(Beginning of Data for analysis)
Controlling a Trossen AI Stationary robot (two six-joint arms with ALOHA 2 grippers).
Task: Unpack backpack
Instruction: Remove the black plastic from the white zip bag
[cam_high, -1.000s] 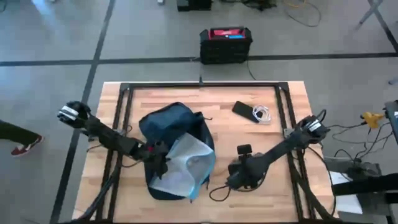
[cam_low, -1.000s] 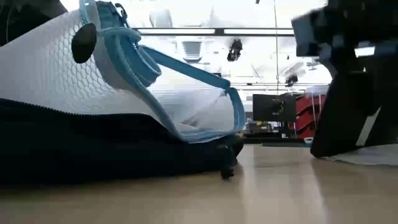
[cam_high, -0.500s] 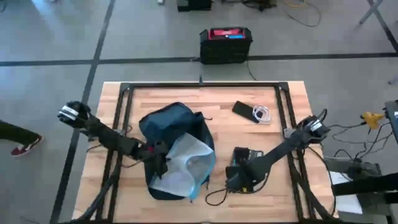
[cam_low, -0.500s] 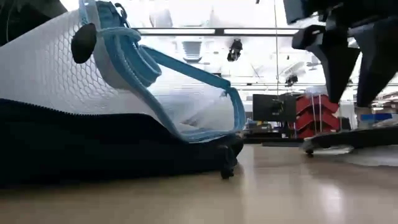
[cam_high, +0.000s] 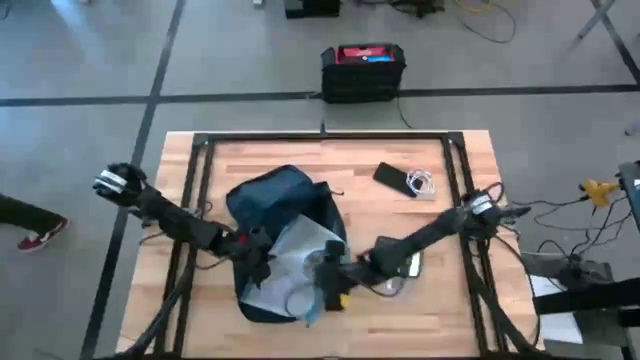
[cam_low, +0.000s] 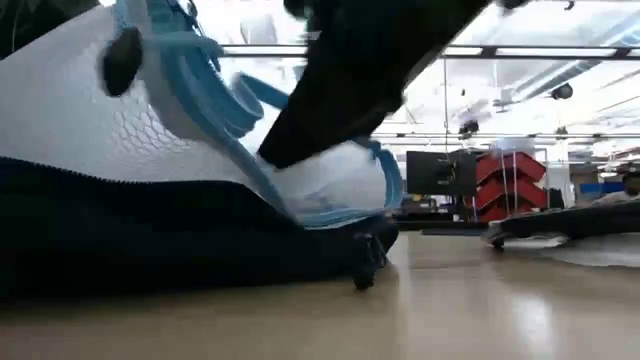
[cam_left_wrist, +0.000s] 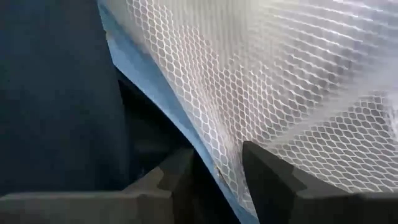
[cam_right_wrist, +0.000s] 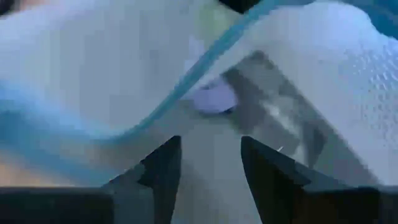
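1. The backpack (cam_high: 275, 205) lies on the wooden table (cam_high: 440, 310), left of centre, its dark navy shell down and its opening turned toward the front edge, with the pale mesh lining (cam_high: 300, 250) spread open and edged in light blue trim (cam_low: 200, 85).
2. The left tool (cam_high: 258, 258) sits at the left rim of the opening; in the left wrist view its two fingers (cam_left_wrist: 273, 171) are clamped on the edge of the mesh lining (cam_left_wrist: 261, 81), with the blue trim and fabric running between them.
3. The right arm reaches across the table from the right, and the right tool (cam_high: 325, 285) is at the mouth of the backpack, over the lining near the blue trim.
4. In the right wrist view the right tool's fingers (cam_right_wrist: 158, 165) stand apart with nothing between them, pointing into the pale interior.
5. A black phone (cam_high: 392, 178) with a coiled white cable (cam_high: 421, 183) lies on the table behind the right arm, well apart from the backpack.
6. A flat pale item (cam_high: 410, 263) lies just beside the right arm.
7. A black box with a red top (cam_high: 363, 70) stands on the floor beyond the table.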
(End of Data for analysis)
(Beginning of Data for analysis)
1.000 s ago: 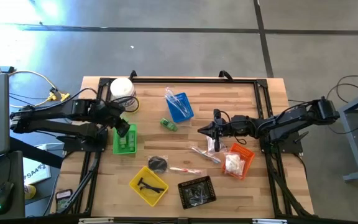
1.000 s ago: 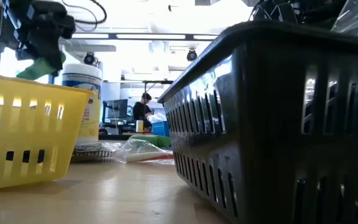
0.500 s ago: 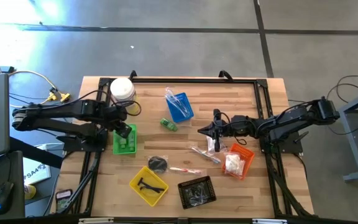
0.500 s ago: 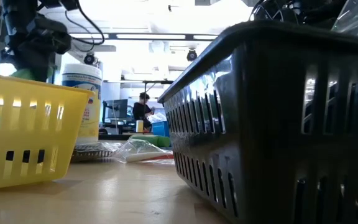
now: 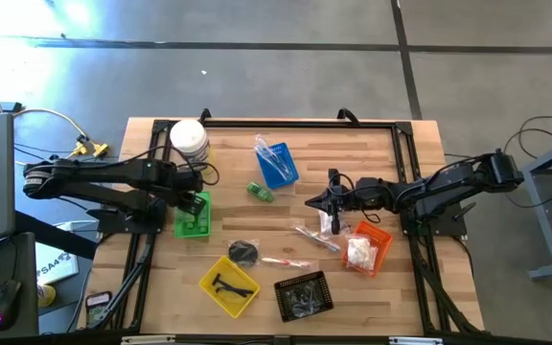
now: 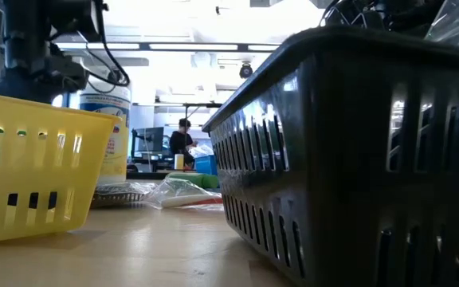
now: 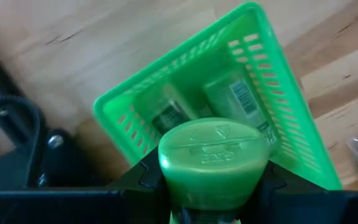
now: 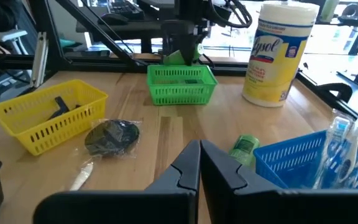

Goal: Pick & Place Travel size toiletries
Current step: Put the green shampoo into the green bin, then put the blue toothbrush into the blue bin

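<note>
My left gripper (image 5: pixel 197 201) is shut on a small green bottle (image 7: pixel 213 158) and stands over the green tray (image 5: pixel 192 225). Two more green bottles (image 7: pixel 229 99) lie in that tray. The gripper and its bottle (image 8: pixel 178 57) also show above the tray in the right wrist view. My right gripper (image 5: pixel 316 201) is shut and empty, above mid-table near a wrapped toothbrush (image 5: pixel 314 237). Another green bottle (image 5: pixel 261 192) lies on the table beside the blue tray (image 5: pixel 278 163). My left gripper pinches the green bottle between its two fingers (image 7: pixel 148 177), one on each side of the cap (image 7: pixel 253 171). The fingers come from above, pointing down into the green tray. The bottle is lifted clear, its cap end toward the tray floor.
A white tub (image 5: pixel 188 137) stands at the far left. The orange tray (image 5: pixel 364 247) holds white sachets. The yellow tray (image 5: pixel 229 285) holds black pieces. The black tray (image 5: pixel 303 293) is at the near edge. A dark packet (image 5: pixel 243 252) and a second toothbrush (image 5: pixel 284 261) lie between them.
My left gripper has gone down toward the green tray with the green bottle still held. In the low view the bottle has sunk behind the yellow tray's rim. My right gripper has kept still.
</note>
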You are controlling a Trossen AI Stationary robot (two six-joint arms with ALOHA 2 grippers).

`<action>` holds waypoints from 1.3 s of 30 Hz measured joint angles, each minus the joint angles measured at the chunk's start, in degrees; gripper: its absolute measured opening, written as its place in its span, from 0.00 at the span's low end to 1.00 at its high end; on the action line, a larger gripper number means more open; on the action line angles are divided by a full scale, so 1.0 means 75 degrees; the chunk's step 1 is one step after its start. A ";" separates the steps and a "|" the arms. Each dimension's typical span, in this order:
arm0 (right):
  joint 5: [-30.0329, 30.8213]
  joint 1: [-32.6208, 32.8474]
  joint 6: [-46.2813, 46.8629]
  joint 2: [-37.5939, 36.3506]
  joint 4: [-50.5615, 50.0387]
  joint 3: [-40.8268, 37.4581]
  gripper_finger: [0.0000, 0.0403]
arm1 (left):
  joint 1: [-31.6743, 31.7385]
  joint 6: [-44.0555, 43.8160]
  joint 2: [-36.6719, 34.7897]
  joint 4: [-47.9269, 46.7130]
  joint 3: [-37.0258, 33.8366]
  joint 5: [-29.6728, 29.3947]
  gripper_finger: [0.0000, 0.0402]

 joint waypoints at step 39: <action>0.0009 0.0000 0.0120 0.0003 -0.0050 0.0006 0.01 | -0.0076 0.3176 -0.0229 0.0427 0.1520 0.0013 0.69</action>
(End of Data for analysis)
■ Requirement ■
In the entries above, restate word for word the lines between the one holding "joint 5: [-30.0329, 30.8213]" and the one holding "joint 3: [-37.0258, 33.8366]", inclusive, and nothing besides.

■ The completed task ■
  joint 5: [-30.0329, 30.8213]
  joint 1: [-32.6208, 32.8474]
  joint 6: [-46.2813, 46.8629]
  joint 2: [-37.5939, 36.3506]
  joint 4: [-50.5615, 50.0387]
  joint 3: [-40.8268, 37.4581]
  gripper_finger: [0.0000, 0.0403]
arm1 (left):
  joint 1: [-31.6743, 31.7385]
  joint 6: [-44.0555, 43.8160]
  joint 2: [-36.6719, 34.7897]
  joint 4: [-47.9269, 46.7130]
  joint 3: [-37.0258, 33.8366]

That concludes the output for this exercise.